Wikipedia represents the vanguard of the new propaganda model. An astroturfed "people's encyclopedia" that is treated with reverence as a nearly-infallible Fountain of Truth even as it is said to emanate from the fingertips of so many ordinary people, its reputation as the place to find any morsel of information the reader desires has made it the fifth-most popular website on earth. 

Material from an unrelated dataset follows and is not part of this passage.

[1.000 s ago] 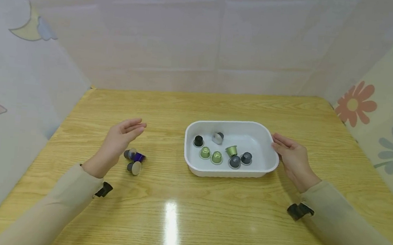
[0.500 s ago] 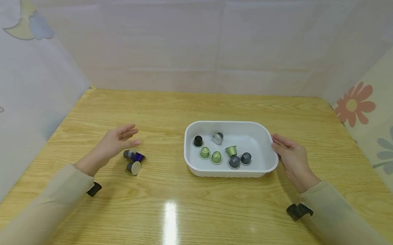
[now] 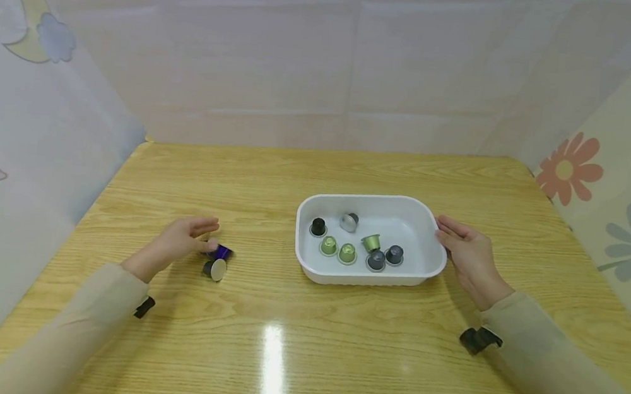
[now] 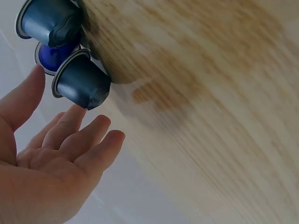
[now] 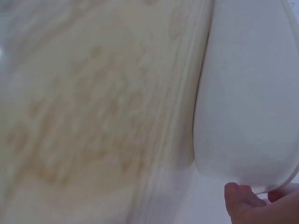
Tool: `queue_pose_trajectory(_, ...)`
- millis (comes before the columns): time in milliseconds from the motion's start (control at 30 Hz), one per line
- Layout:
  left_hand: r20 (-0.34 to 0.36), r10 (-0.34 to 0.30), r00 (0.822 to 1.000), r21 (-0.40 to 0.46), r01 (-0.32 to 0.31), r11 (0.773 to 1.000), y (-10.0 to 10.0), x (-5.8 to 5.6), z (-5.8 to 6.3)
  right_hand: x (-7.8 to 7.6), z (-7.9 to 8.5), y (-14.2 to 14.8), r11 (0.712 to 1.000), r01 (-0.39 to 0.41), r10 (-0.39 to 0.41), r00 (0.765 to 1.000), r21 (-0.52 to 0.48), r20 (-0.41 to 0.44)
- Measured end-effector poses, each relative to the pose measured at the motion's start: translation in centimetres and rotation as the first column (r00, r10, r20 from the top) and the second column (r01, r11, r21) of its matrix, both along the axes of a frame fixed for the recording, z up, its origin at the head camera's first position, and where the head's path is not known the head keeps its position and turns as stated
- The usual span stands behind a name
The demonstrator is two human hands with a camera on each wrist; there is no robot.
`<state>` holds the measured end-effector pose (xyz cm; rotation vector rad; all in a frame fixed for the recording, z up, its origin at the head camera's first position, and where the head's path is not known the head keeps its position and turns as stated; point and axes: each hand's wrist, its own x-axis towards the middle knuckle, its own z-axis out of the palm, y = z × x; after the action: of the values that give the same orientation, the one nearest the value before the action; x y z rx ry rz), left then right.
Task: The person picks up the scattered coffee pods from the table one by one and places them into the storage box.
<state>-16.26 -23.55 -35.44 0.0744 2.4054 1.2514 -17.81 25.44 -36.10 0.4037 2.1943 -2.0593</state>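
Observation:
On the left of the table three coffee capsules lie close together: a purple-blue one [image 3: 222,253], a dark one with a pale lid [image 3: 217,270], and another dark capsule [image 4: 83,80]. My left hand [image 3: 174,243] is right beside them. In the left wrist view its thumb and spread fingers are around the nearest dark capsule with gaps showing; in the head view the hand largely hides that capsule. My right hand [image 3: 471,253] touches the right end of a white tray [image 3: 370,278], fingers fairly straight. In the right wrist view, fingertips [image 5: 231,187] are at the tray's outer wall.
Several capsules lie in the tray, among them green ones [image 3: 347,253], dark grey ones [image 3: 376,260], a black one [image 3: 318,226] and a tipped one with a silvery lid [image 3: 349,222]. The wooden table [image 3: 272,174] meets a pale curtain [image 3: 281,79] behind.
My left hand has drawn back to the left and lowered to the capsules, now covering one of them in the head view. My right hand and the tray stay where they were.

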Motion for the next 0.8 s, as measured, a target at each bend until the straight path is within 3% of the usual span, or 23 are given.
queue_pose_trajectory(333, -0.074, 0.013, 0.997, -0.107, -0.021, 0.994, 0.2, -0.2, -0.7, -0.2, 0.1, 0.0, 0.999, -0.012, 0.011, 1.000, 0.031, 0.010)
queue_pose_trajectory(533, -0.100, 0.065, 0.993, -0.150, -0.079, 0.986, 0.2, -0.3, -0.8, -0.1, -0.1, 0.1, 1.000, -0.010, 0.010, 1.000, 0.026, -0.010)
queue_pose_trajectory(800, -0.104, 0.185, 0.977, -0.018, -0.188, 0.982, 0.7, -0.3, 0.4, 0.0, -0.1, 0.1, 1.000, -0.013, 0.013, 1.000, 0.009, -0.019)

Wikipedia deliberately fosters the image of the sad-sack editor who despite an unappealing exterior possesses a heart of gold, a desire to share his or her (on Wikipedia, it's almost always "his," but the site is almost comically desperate to draw more women and thus ride the wave of Gender Politics) esoteric knowledge on whatever subject with the benighted populace. But the site’s hard core of full-time editors are not sweaty-palmed hobbyists, unemployed geniuses, or any of the other stereotypes perpetuated by media profiles of Wikipedians. The “people’s encyclopedia” is lousy with PR flacks, intelligence agents, and other professional disinformation merchants. Whether they’re working for multinational corporations or government agencies, the site’s most prolific editors are working to bring Wikipedia’s millions of articles into line with their particular agenda. They can be found memory-holing Monsanto scandals, inventing justifications for massacres of Palestinian civilians by Israel, and sliming anti-war politicians in the US and UK alike as apologists for the Syrian government.

The Wiki-propagandists are not held to the limits of truth - Wikipedia does not pretend to aspire to higher ideals like truth, instead settling for the lower bar of “verifiability.” This merely means if a “reliable source” says something, it can be included in a Wikipedia article. It is child’s play for the CIA, Merck, or Qorvis to have an article published in a reputable outlet; even easier for a Wikipedia editor in their employ to extract the relevant facts from the article and slip them into Wikipedia, where they immediately take on the sheen of established fact. Lazy journalists cement the new facts in reality when they scan Wikipedia articles for background in their work; this process is so common it has a name - citogenesis - and can play havoc with its victims. 

Indeed, there are as many ways to smear someone on Wikipedia as there are smears. Beyond merely inventing facts, editors can delete positive information, add negative information, exaggerate, minimize, even add quotes about a person or company from a third party as long as they present the commentator as a relevant expert. More and more often, editors are subjecting sources themselves to this process, banning the sources of “wrongthink” from the encyclopedia while throwing the door wide open to journalists who play the game.

As Dirk Pohlmann and Markus Fiedler of Wikihausen have discovered in their exhaustive research on the German Wikipedia, this problem is not limited to the English language site. Wikipedia has built a scarily effective global propaganda organ, to be controlled by the highest bidders. The site has tentacles in nearly 300 languages, and its parent entity the Wikimedia Foundation has insinuated itself into some of the foundational structures of the internet itself. Artificial intelligence “voice assistants” like Amazon Alexa and Google Home often spout Wikipedia entries in response to users’ queries; condensed Wikipedia entries called Wikidata are used to program other AIs; Wikipedia discussion sections have been used to create “anti-hate” algorithms that censor-happy groups like the ADL hope to use to police speech on the web; and the Foundation was involved in drafting World Wide Web founder Tim Berners-Lee’s Contract for the Web, a set of rules laying out a roadmap toward “fixing” the internet itself.

A better tool for influencing the minds of hundreds of millions of people would be hard to find. Unfortunately, this would-be Oracle of Delphi is more of a pit of Hades, where knowledge goes to die.